The West Australian, Thursday 23 Dec, 1999

Might not right in trade wars


Drawing by Don Lindsay

Australian trade negotiators should bear in mind the principles of fair trade, environmental sustainability and justice, writes JOHN McCARTHY*.


I am happy to see The West Australian is now discussing the free trade issue.

However, this discussion would be furthered if your writer was better informed (editorial '
Farmers shouldn't abandon hope', 7/12).

It is simply untrue that agricultural trade reform can amount to removing protection and subsidies from agriculture.

Moving in this direction begs a number of questions that need to be considered:

We need to first examine what replacing family-farms with profit-efficient transnational corporations will mean for families, for rural communities, and for our environment -- before moving in this direction;

We need to bear in mind age-old agricultural values that have sustained communities over centuries. We also need to include ecological sustainability - particularly finding a balanced way of using our natural heritage. The costs of unsustainable use for the future are not taken into account in the current framework.

Australia also provides forms of protection to farmers and graziers, including 'relief' for predictable climatic disasters, subsidies and selective tax dodges and, now freedom from the goods and services tax for export-related activities. (1)

Your writer also fails to consider that the World Trade Organisation has been criticised as undemocratic for some years.

Developing countries also need to protect their interests and the interests of poor populations primarily dependent on agriculture. This need should be taken seriously but, unfortunately, much of the debate fails to do so.

Australian negotiators need to bear in mind the principles of fair trade, environmental sustainability and justice.

This will be guaranteed when all nations have a genuinely equal say in the multilateral trading system.

Despite what the politicians (2) and their media boosters proclaim, might is not right. The developed countries have no right to bend the arms of the less powerful.

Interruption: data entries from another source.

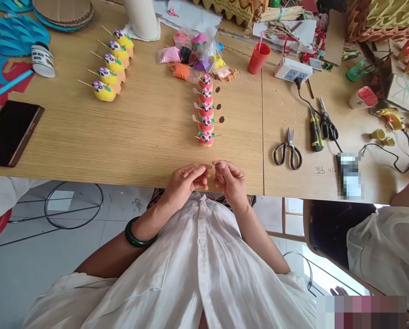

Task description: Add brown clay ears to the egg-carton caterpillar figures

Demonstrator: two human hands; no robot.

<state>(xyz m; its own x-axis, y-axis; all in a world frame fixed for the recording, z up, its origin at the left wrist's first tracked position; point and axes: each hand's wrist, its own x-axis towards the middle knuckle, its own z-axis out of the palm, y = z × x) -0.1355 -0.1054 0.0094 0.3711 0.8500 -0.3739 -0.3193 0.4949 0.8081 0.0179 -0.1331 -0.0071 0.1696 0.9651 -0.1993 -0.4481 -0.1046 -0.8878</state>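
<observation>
At the table's front edge my left hand (pixel 187 182) and my right hand (pixel 230 180) are close together, fingertips almost meeting. Thumb and forefinger are pinched on each hand; whatever they hold is too small to make out. Just beyond them stands a row of red egg-carton cups (pixel 206 109) with modelled faces and green pieces. Thin sticks poke out at its sides, several tipped with pink or dark brown discs; on the nearest cup the sticks look bare. Farther left is a similar yellow row (pixel 110 68) with purple pieces and sticks on one side.
Bags of coloured clay (pixel 201 55) and a red cup (pixel 259 58) lie beyond the red row. To the right are scissors (pixel 287 151), a yellow-black cutter (pixel 316 132) and a corded power strip (pixel 293 69). A phone (pixel 12 132) lies left. Another person's arm (pixel 408 189) rests at far right.
</observation>
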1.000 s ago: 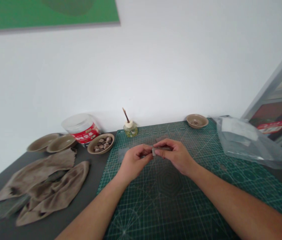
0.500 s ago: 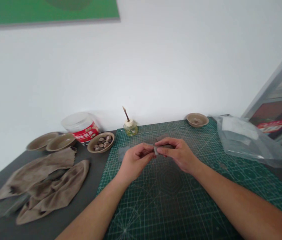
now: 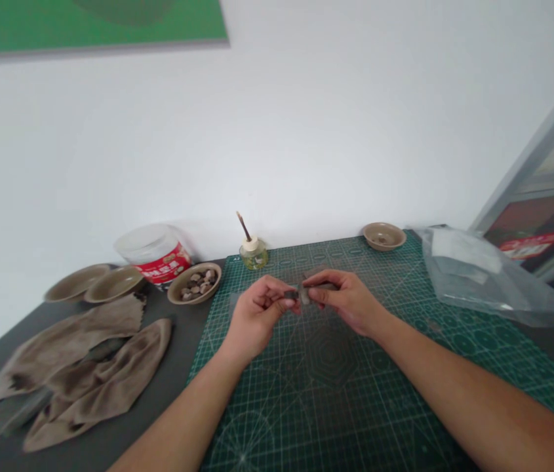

How can your writer make this sweeping generalisation: "Eased trade restrictions will not result in environmental disasters or domination by multinationals. They will result in a fairer international market which will benefit Australia"? (3) Has free trade and globalisation so far made Australia a fairer place?

Or has it contributed to creating greater divisions and the problems experienced in regional Australia? 

Many analysts have explored these questions, and many people believe that greed-driven corporate expansion has led to environmental degradation. These now pose significant threats to society and to the survival of other species.

Australia is witnessing increased polarization between urban elites and marginalised regional communities.

Moreover, we have seen what careless agricultural policies can lead to. Just look at the salt problem created by earlier government land-clearing policies in the Wheatbelt.

Clearly, there are more important things in life besides trade. We do not live by bread alone.

It is time to apply what we have learnt to this problem. I hope in future your editorial writers can take a more responsible role in helping us move in a better direction.

There is absolutely no possibility that WTO director-general Mike Moore can make the necessary "internal reforms" in the weeks before the next discussions at Geneva. That suggestion by your writer displays a laughable ignorance of the way in which the WTO works.

The behaviour of President Bill Clinton in giving priority to US national interests (and the electoral interests of his colleague Al Gore) is in no way different from your newspaper's agitation for Australian sectional advantage at the expense not only of less fortunate countries but also of Australians whose life-vision is not based on greed and exploitation.

I note that the The West Australian has not commented, for instance, on the attempt by Tasmania to protect its salmon-farming interests by legislating to flout the WTO decision that Australia's quarantine ban on salmon imports was illegitimate. (I support Tasmania's action.)


*Mr McCarthy is a PhD student in environmental science at Murdoch University.

* * * *

LEFT ON THE CUTTING FLOOR:
(from the author's submitted copy)

(1) While protection is often about sectional advantage, sometimes protection can be necessary - for equity, for the environment, for marginal communities or for the common interest. 

Who participates in making WTO decisions? While analysts have criticised the lack of democratic process and public participation in the WTO, your editorial fails to consider this issue.  Yet, WTO decisions are binding on democratically elected legislatures who lose their power to make policy.

* * *
(2) The newspaper substituted 'politicians' for the original text 'transnational interests'.

* * *
(3) The evidence points in the other direction: In 1960 the poorest billion people earned 2.3% of world income.  Today, despite vastly increased global trade, they earn 1.1%. Just look around you. Free trade and globalisation has created a great deal of wealth for some, but so far have they made Australia a fairer or better place?